* _YOUR TASK_
In the listing below, find each line holding "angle" and copy it.

* _DATASET_
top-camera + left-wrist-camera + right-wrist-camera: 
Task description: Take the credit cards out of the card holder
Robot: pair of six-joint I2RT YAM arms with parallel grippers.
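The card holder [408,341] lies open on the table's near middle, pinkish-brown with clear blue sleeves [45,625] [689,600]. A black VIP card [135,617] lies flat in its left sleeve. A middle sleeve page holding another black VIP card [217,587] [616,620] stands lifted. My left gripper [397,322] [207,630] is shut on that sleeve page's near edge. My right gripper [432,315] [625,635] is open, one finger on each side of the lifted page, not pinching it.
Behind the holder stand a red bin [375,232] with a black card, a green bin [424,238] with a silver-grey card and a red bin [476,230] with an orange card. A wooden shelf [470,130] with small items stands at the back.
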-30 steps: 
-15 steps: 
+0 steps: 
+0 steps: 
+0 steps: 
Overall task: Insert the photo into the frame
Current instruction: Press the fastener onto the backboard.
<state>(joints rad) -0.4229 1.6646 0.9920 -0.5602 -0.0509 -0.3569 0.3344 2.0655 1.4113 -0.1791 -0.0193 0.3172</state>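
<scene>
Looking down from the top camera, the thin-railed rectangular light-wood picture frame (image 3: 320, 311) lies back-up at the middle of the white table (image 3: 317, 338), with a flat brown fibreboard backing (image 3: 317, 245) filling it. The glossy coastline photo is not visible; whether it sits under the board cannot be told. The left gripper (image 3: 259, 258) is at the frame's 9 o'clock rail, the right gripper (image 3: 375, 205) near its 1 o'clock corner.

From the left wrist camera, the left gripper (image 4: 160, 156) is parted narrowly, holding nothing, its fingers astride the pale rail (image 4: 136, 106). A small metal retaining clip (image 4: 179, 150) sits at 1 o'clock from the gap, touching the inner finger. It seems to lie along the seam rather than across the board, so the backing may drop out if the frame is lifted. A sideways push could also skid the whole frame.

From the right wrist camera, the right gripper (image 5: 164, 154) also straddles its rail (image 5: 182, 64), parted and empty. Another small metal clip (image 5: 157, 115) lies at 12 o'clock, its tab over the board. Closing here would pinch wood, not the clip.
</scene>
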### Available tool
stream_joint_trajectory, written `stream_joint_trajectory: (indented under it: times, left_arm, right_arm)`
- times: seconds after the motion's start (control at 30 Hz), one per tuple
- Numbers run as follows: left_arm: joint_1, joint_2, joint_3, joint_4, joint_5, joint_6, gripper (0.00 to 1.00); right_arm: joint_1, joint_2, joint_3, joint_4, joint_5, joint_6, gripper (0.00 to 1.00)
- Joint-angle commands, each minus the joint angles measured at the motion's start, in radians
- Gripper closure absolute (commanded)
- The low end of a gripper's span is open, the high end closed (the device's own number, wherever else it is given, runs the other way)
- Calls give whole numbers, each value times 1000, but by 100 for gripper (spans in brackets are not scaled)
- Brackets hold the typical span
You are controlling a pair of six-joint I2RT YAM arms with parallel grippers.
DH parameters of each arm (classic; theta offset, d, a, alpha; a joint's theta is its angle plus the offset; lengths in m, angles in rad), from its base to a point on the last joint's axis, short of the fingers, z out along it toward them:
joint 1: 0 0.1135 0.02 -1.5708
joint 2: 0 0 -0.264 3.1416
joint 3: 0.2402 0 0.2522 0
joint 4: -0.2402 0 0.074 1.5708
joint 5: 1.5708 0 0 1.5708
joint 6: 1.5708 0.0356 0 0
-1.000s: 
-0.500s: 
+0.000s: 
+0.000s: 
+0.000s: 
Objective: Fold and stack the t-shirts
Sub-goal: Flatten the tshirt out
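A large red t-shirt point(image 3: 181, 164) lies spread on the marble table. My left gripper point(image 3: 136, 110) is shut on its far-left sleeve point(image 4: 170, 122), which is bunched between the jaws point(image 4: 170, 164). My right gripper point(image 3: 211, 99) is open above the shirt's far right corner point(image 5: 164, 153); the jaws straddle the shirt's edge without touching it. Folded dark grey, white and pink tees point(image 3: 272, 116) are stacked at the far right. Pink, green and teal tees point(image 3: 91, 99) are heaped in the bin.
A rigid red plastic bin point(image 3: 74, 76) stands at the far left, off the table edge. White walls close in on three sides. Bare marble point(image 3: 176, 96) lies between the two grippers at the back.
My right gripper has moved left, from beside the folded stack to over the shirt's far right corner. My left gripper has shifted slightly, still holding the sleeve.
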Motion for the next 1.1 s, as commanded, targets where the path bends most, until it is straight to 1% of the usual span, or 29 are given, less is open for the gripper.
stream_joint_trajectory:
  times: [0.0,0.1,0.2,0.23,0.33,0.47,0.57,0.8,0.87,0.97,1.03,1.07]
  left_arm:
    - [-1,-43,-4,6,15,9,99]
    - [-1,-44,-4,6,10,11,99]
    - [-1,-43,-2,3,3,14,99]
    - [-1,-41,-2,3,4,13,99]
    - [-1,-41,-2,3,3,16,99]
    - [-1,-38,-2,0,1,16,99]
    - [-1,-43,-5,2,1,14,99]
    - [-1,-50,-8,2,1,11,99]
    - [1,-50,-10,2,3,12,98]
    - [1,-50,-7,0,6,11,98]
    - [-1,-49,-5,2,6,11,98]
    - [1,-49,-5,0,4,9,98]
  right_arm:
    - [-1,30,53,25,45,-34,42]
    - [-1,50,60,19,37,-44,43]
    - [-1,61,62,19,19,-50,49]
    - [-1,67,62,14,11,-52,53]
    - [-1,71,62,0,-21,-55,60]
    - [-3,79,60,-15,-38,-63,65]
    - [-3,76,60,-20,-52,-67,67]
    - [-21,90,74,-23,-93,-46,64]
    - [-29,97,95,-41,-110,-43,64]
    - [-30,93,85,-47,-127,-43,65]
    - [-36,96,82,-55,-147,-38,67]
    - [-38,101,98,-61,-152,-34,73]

* _RESULT OF THIS EXERCISE_
- Joint-angle commands, each minus the joint angles measured at the motion's start, in radians
DH parameters of each arm (classic; theta offset, d, a, alpha; a joint's theta is its angle plus the offset; lengths in m, angles in rad), from its base to a point on the last joint's axis, short of the fingers, z out along it toward them:

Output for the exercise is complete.